*Exercise goal:*
Extract all lines in the data that contain the word "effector".

*Given information:*
=== Begin Enclosure ===

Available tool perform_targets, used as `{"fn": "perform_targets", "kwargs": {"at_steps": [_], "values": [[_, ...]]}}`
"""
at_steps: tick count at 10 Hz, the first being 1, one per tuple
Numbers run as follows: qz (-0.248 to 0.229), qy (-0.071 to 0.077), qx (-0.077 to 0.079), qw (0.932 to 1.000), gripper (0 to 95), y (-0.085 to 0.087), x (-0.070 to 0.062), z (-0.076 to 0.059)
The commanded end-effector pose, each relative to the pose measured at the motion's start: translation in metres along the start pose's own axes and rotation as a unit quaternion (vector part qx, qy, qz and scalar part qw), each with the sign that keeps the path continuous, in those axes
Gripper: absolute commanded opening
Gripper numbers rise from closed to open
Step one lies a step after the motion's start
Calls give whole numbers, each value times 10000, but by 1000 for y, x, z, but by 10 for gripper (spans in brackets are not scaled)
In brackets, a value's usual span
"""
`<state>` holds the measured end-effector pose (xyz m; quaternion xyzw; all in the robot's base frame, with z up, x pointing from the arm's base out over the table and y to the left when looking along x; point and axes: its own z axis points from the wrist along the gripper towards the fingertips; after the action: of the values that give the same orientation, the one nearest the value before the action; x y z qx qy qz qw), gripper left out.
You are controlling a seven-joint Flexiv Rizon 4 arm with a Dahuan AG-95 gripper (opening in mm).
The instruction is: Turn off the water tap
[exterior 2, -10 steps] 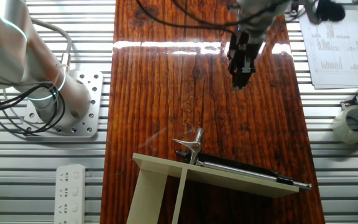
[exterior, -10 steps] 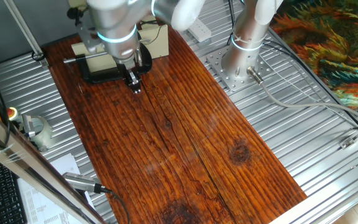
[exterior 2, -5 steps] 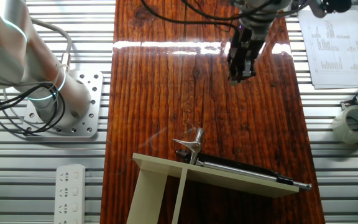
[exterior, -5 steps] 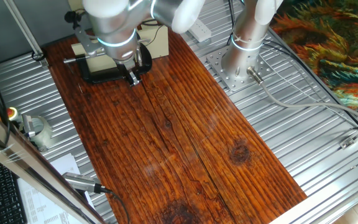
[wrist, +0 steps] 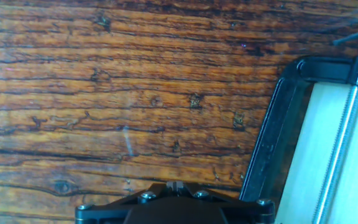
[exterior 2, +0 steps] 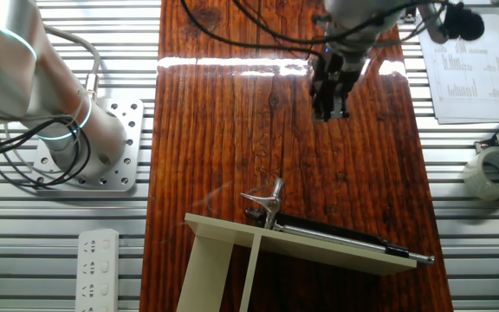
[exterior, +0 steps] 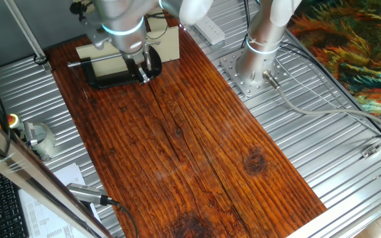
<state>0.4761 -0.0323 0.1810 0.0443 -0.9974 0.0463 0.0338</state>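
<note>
The water tap (exterior 2: 266,201) is a small chrome piece with a curved end, standing at the end of a long thin silver rod (exterior 2: 345,235). It joins a cream block (exterior 2: 232,260) and a black clamp frame (exterior: 114,80). In the hand view the black frame (wrist: 271,140), the threaded rod (wrist: 347,124) and the cream block (wrist: 309,168) fill the right side; the tap's curved piece is out of that view. My gripper (exterior 2: 328,111) hangs over the wooden board, apart from the tap, and its fingertips (wrist: 176,185) are pressed together with nothing between them. In one fixed view my gripper (exterior: 142,76) covers the tap end.
A white power strip (exterior 2: 102,260) lies beside the cream block. The silver robot-base column (exterior: 263,46) stands to the right of the board. A tape roll (exterior 2: 492,173) and paper sheets (exterior 2: 462,69) lie off the board's edge.
My gripper has moved along the board towards the clamp and the tap, and a little sideways. The jaws have stayed shut. The tap and the clamp have not moved.
</note>
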Motion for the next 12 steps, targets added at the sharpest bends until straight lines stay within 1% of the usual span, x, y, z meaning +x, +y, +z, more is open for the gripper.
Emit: {"fn": "perform_targets", "kwargs": {"at_steps": [1,2,3,4,5,6,7,8,9,11,12], "values": [[-259,256,-85,9993,0,-15,15,-7],[-340,290,-90,9990,0,-20,21,-10],[-437,336,-90,9984,0,-26,31,-9],[-454,338,-91,9984,0,-27,34,-7],[-503,419,-104,9978,0,-30,42,-6],[-523,589,-116,9968,0,-32,44,-7],[-522,624,-128,9966,0,-33,45,-7],[-580,617,-173,9963,0,-33,45,-7],[-625,613,-182,9960,0,-33,46,-6],[-755,588,-172,9953,0,-39,61,-3],[-838,601,-185,9945,0,-40,65,-3]]}}
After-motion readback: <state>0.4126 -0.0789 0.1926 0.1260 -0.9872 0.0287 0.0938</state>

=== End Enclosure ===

*Problem solution:*
The commanded end-effector pose, each relative to the pose measured at the motion's start: translation in metres along the start pose's own axes and rotation as a unit quaternion (vector part qx, qy, qz and scalar part qw), each with the sign that keeps the path continuous, in those axes
`<state>` holds the measured end-effector pose (xyz m; quaternion xyzw; all in the robot's base frame, with z up, x pointing from the arm's base out over the table and y to the left when looking along x; point and axes: its own z axis points from the wrist along the gripper towards the fingertips; after the action: of the values that give the same orientation, the one nearest the value before the action; x y z qx qy qz qw), gripper left out.

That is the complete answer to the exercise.